[Source data]:
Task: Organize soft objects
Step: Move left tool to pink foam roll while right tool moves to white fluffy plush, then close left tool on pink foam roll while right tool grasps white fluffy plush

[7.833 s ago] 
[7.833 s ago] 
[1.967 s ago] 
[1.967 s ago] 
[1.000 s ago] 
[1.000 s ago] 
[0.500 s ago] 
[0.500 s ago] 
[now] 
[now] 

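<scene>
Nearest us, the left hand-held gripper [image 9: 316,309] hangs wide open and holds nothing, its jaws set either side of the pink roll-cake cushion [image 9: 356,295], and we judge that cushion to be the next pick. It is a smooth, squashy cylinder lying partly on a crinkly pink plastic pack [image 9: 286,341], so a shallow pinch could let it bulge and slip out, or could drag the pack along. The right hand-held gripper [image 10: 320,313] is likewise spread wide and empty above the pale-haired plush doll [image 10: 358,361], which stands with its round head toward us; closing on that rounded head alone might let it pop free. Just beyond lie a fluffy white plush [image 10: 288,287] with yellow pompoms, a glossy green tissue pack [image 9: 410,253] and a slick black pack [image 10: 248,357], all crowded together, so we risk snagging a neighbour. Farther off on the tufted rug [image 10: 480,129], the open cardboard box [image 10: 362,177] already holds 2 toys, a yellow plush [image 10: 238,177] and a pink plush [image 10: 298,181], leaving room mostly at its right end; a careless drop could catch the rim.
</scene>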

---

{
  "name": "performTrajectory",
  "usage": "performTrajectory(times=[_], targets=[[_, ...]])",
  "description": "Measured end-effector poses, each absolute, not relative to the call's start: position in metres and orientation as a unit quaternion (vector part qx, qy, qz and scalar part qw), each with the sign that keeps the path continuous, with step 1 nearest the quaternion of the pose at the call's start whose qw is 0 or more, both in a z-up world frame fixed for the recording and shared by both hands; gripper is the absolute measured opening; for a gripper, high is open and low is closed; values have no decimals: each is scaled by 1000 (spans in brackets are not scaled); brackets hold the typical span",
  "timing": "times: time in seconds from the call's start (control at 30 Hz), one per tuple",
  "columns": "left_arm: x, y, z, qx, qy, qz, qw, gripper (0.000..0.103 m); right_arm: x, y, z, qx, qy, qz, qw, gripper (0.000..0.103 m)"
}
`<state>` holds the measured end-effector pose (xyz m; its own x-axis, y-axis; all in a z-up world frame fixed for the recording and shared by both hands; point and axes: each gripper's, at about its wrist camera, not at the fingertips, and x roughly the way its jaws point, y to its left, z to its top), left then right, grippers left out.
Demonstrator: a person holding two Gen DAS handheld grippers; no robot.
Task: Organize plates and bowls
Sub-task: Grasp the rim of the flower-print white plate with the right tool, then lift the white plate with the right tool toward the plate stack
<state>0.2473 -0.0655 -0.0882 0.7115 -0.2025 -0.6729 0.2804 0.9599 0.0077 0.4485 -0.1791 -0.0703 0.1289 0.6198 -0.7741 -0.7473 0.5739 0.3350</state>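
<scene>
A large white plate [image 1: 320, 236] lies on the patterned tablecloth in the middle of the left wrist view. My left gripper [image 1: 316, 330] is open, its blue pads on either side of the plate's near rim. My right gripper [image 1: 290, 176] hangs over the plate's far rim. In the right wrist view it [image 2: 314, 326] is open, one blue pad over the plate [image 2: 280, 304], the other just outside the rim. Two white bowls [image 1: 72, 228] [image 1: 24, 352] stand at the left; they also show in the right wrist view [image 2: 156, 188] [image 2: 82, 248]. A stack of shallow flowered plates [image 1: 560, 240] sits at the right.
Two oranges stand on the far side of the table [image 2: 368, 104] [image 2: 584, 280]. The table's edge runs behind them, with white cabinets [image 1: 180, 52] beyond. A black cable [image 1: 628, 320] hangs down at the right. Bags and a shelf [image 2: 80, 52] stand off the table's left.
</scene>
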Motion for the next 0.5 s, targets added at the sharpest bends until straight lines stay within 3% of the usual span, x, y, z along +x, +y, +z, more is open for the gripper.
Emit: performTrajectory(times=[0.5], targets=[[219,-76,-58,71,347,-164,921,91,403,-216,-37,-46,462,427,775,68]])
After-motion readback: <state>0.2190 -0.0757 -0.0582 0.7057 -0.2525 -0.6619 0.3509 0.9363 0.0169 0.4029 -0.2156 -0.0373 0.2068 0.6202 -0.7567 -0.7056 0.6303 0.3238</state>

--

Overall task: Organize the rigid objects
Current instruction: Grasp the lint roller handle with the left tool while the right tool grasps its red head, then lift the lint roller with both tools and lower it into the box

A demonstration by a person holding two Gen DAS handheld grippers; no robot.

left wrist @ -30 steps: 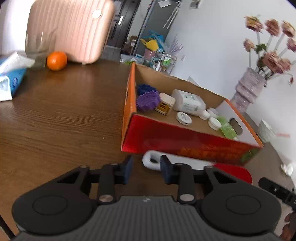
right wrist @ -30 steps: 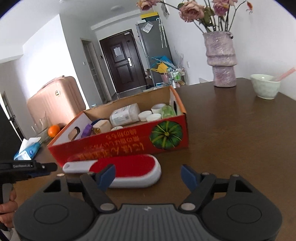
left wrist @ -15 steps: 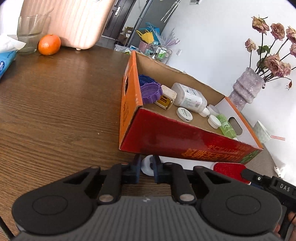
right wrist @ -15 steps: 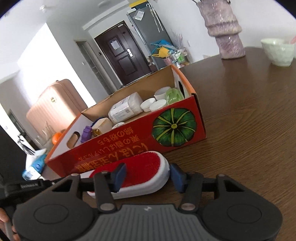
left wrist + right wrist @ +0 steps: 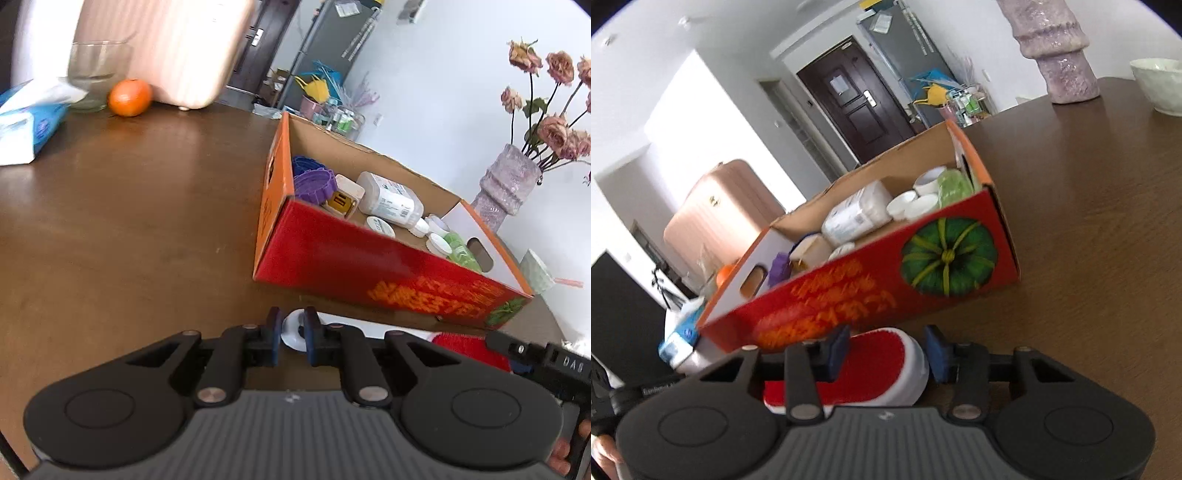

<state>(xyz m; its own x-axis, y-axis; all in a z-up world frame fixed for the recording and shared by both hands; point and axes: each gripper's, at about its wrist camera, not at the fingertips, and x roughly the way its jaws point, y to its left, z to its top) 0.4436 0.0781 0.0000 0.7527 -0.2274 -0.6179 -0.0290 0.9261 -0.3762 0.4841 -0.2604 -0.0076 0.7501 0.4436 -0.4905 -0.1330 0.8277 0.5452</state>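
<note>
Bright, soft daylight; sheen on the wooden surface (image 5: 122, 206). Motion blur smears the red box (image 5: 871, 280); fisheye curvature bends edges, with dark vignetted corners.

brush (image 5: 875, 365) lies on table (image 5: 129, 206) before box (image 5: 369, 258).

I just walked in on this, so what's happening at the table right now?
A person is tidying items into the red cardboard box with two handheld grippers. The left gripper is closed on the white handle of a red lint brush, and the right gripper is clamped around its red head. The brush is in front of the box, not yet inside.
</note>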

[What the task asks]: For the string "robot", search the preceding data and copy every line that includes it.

[Your solution]:
Demonstrator: a person holding two Gen DAS handheld grippers; no robot.
A demonstration by a person holding two Gen DAS handheld grippers; no robot.

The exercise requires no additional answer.